Richard "Dick" Keith, 82, an award-winning advertising executive behind such iconic campaigns as AT&T's "Reach Out and Touch Someone" and the U.S. Army's "Be All You Can Be," died Dec. 12 of a self-inflicted gunshot wound, his family said.

Mr. Keith, a longtime resident of Furlong, Bucks County, recently was ranked among the top 100 American tennis players age 80 and over, and had been in generally good health, said a son, Doug Keith.

Mr. Keith made his name as an adman, serving as creative director for NW Ayer campaigns that are familiar to many. He won two Clios, the highest honor in advertising.

Born in Rock Hill, S.C., Mr. Keith joined the ROTC while at the University of Richmond, where he earned a bachelor's degree. He then served two years in the Army.

He began his career as a technical writer for General Electric, writing manuals for nuclear submarines. He then moved into advertising, working for Young & Rubicam in Philadelphia and NW Ayer & Sons in New York. Mr. Keith eventually rose to become an executive vice president of that agency.

As creative director at NW Ayer from 1966 through 1985, he worked on the AT&T and Army campaigns, as well as campaigns for General Electric, Gulf Oil, and United Airlines.

Later, he was a partner at Mel Richman & Sons in Philadelphia.

Mr. Keith loved his career and worked hard at it, but he had other passions.

"He was very quick-witted, lively, and very interested in the world," Doug Keith said. "And he was a very creative person."

He wrote books, screenplays, and plays, including two musicals that were produced locally.

As a tennis player, he was known by "everybody in the tri-county tennis world," Mr. Keith's son said. "He probably played on every court in the area."

Mr. Keith loved the Philadelphia area, where he and his wife, Dorothy "Dotsie" Keith, moved in 1961. The couple raised their family on a farm in Furlong, where Mrs. Keith, who died in 2006, also raised Dalmatians.

Mr. Keith sold the family farm and moved to Morrisville in 2014.

Although he was accomplished, he was humble, Doug Keith said. He was a raconteur, and loved to tell stories about his work, but always played up the role of his teammates.
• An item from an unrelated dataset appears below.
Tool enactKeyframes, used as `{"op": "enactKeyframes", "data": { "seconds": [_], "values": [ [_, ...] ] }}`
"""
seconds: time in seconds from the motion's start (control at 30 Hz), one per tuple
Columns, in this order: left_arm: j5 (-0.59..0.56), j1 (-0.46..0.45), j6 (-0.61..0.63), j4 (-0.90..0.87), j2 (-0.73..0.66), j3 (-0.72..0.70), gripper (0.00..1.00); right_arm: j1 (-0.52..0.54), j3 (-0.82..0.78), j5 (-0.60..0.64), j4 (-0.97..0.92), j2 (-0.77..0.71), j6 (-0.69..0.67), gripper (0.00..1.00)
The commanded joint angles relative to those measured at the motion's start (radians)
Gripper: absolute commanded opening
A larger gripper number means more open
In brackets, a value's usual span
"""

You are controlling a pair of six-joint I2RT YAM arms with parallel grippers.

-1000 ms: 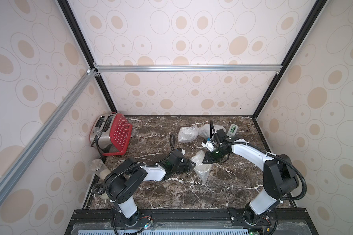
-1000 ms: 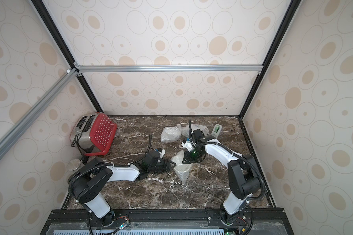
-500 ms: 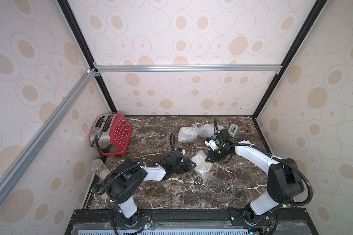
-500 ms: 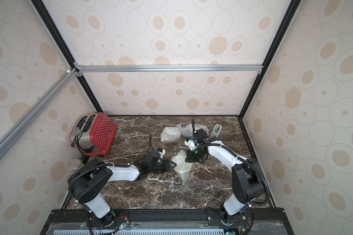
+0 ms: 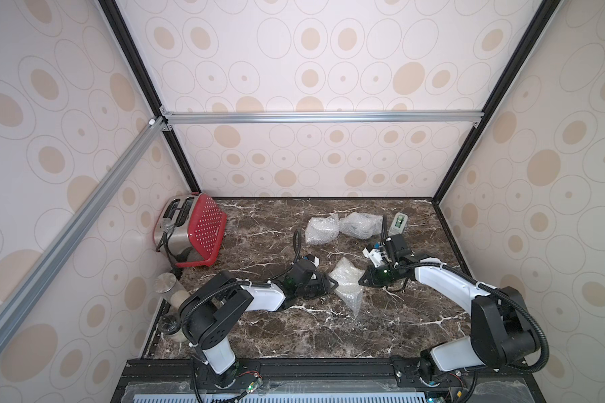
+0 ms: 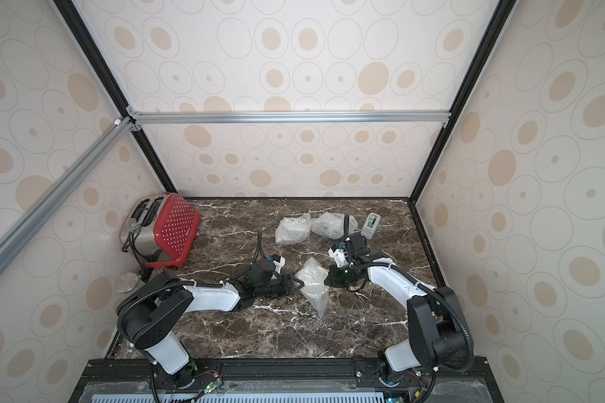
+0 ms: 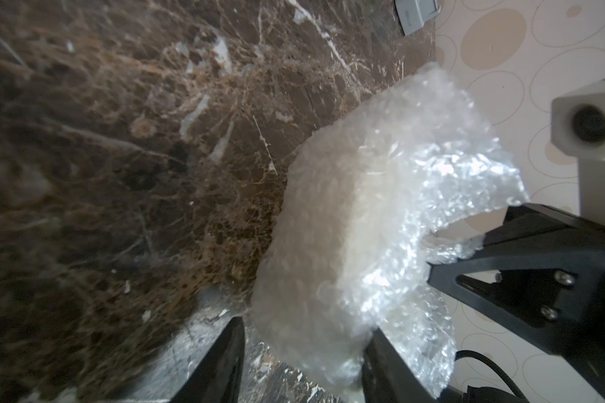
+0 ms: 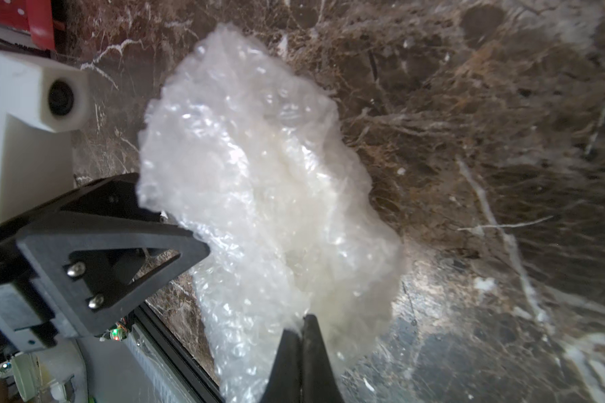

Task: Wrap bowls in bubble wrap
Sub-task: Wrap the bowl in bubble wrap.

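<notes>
We see a dark brown marble tabletop (image 5: pixel 294 331) boxed in by beige oval-print walls (image 5: pixel 329 69), with a red perforated toaster (image 5: pixel 203 233) in the back-left corner. A cloudy bubble-wrap bundle (image 5: pixel 346 286) sits mid-table (cream shape inside, blurred). Both arms reach in low, facing each other. The left gripper (image 7: pixel 304 356) is half-spread, clamping the bundle; the right gripper (image 8: pixel 303 345) is pinched tight on its film edge.
</notes>
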Motion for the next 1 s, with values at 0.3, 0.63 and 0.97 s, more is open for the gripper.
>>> {"op": "enactKeyframes", "data": {
  "seconds": [0.3, 0.63, 0.97],
  "values": [
    [-0.027, 0.003, 0.021, -0.039, -0.012, 0.025, 0.51, -0.016, 0.053, 0.105, 0.014, 0.099, 0.045, 0.08],
    [-0.022, 0.003, 0.027, -0.05, -0.003, 0.038, 0.51, -0.076, 0.147, 0.115, -0.113, -0.044, 0.009, 0.38],
    [-0.009, 0.004, 0.032, -0.049, 0.004, 0.042, 0.51, -0.419, 0.178, 0.059, 0.017, 0.006, 0.118, 0.42]
  ]
}}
"He never said, 'Guess what I did?' " Doug Keith said. "He could be a direct person, but he had a certain comportment about him. He believed you carried yourself a certain way, you managed your relationships a certain way."

In addition to his son, Mr. Keith is survived by sons Craige and Bruce; four grandchildren; a great-granddaughter; and his companion, Brenda Perkins.

A celebration of Mr. Keith's life will take place from 12:30 to 3 p.m. Saturday, Jan. 7, in the social hall of Trinity Episcopal Church, 2631 Durham Rd., Buckingham, Pa.

Memorial donations may be made to Legacy Youth Tennis and Education, 4842 Ridge Ave., Philadelphia, Pa. 19129.